[Collection entries]
--- START ---

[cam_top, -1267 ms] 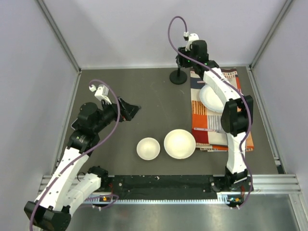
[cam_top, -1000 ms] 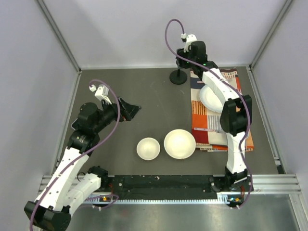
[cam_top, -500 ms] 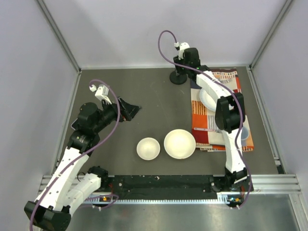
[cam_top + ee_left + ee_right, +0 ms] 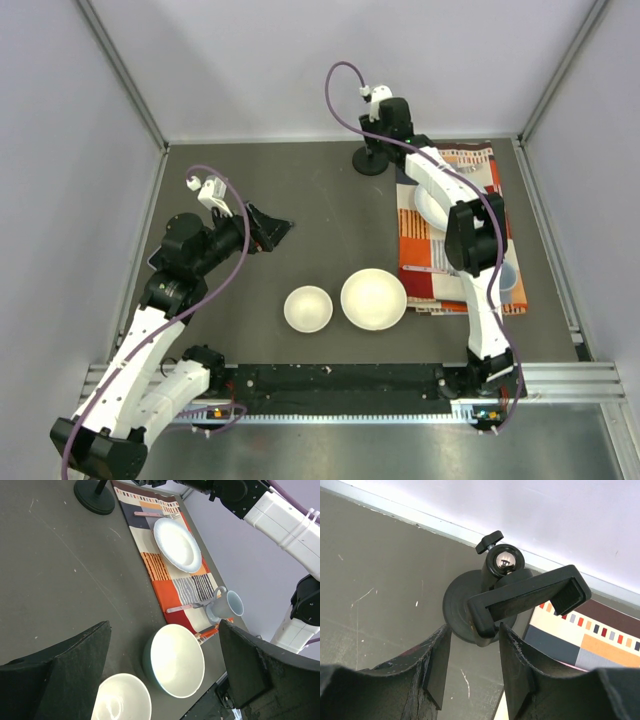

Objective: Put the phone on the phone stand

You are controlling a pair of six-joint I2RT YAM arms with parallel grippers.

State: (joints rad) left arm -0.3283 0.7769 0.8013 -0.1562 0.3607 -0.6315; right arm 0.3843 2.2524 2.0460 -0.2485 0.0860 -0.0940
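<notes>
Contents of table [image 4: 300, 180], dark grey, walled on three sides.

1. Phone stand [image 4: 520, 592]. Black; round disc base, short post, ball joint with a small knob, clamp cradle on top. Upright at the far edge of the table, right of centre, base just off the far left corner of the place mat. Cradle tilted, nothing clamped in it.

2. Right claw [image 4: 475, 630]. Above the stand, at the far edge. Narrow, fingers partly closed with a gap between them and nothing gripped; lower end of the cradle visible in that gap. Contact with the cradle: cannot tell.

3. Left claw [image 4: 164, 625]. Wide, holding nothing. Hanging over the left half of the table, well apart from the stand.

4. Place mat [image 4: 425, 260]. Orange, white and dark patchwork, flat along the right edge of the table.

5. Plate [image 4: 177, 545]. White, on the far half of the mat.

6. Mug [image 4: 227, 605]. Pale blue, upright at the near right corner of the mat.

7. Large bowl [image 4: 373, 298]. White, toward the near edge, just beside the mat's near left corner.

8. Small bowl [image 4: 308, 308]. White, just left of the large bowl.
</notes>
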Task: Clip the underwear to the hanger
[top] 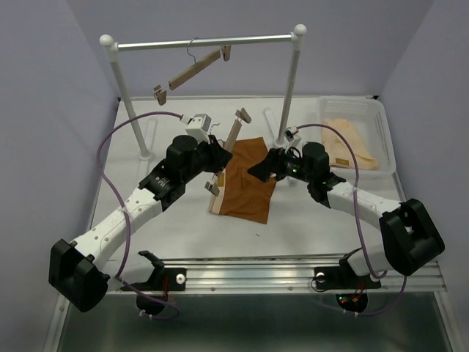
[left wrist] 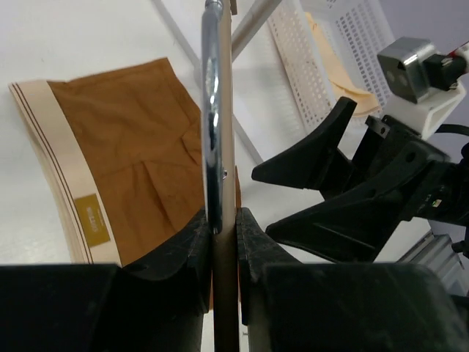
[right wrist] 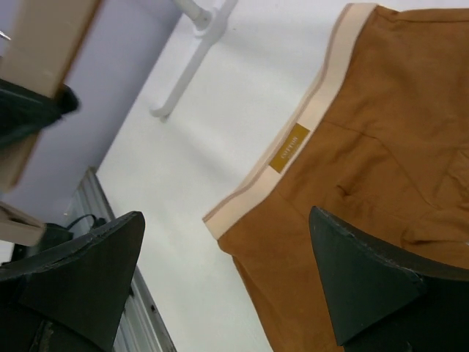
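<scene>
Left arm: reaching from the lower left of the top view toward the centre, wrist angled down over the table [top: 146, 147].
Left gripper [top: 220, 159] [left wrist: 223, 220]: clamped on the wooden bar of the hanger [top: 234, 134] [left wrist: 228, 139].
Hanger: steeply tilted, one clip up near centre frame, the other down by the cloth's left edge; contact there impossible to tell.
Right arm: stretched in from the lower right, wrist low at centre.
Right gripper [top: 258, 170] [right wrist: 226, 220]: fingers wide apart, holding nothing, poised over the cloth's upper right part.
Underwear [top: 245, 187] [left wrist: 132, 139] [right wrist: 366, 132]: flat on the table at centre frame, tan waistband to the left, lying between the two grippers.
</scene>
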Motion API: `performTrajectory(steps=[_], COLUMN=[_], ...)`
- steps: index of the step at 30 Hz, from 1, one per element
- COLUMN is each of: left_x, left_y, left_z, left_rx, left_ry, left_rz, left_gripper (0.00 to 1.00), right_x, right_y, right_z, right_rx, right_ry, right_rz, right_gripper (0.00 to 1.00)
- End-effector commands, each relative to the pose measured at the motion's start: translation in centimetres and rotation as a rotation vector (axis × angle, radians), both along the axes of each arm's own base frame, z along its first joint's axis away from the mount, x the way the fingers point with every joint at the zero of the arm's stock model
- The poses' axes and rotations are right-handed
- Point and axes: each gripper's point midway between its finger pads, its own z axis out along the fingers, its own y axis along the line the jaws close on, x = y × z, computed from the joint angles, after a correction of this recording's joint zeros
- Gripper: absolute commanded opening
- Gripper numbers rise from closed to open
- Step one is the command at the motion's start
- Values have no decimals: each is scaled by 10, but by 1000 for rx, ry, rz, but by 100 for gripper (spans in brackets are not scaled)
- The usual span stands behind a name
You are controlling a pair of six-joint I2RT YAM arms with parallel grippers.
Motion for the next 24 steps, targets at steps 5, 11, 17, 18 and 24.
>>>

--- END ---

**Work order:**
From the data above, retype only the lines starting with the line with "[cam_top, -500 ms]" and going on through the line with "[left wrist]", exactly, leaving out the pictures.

**Answer section:**
[cam_top, -500 ms] 
[cam_top + ee_left + ee_right, +0 ms] 

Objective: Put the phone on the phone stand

You are controlling a pair of six-joint I2RT YAM arms with parallel grippers.

State: (joints rad) left arm -0.3283 0.7769 0.8013 -0.1562 0.3607 -0.6315; right arm 0.3843 2.2524 2.0460 -0.2485 0.0860 -0.0940
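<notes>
Contents of table [image 4: 300, 180], dark grey, walled on three sides.

1. Phone stand [image 4: 520, 592]. Black; round disc base, short post, ball joint with a small knob, clamp cradle on top. Upright at the far edge of the table, right of centre, base just off the far left corner of the place mat. Cradle tilted, nothing clamped in it.

2. Right claw [image 4: 475, 630]. Above the stand, at the far edge. Narrow, fingers partly closed with a gap between them and nothing gripped; lower end of the cradle visible in that gap. Contact with the cradle: cannot tell.

3. Left claw [image 4: 164, 625]. Wide, holding nothing. Hanging over the left half of the table, well apart from the stand.

4. Place mat [image 4: 425, 260]. Orange, white and dark patchwork, flat along the right edge of the table.

5. Plate [image 4: 177, 545]. White, on the far half of the mat.

6. Mug [image 4: 227, 605]. Pale blue, upright at the near right corner of the mat.

7. Large bowl [image 4: 373, 298]. White, toward the near edge, just beside the mat's near left corner.

8. Small bowl [image 4: 308, 308]. White, just left of the large bowl.
</notes>
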Task: Clip the underwear to the hanger
[top] 
[left wrist] 

No part of the answer remains open.